Hide backgrounding in iOS

gistfile1.m

While analyzing the source code, look for the fields or screens where sensitive data is involved. Identify if the application sanitize the screen before being backgrounded by using UIImageView.

Possible remediation method that will set a default screenshot:

@property (UIImageView *)backgroundImage;

- (void)applicationDidEnterBackground:(UIApplication *)application {
    UIImageView *myBanner = [[UIImageView alloc] initWithImage:@"overlayImage.png"];
    self.backgroundImage = myBanner;
    [self.window addSubview:myBanner];
}
This will cause the background image to be set to the "overlayImage.png" instead whenever the application is being backgrounded.

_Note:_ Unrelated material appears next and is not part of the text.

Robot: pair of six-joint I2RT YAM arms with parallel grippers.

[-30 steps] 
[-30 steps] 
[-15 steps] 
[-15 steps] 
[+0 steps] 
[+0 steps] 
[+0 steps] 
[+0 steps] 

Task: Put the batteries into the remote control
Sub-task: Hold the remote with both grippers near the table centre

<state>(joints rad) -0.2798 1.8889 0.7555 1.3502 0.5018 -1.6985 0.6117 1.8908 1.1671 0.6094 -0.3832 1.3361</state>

It will prevent sensitive data leaks as the "overlayImage.png" will always override the current view.


----------

There are several proposed methods that may be used to resolve this issue (starting with the recommended method):



1. Use a default screenshot with no sensitive information that will be used instead of the actual data: 
@property (UIImageView *)backgroundImage;

(void)applicationDidEnterBackground:(UIApplication *)application { UIImageView *myBanner = [[UIImageView alloc] initWithImage:@"overlayImage.png"]; self.backgroundImage = myBanner; [self.window addSubview:myBanner]; }


2. Mark sensitive fields as hidden in the delegate:

(void)applicationDidEnterBackground:(UIApplication *)application {
viewController.accountNumber.hidden = YES;
viewController.username.hidden = YES;
viewController.SSN.hidden = YES;
viewController.password.hidden = YES;


3. Set the “Application does not run in background” property in the application’s Info.plist file.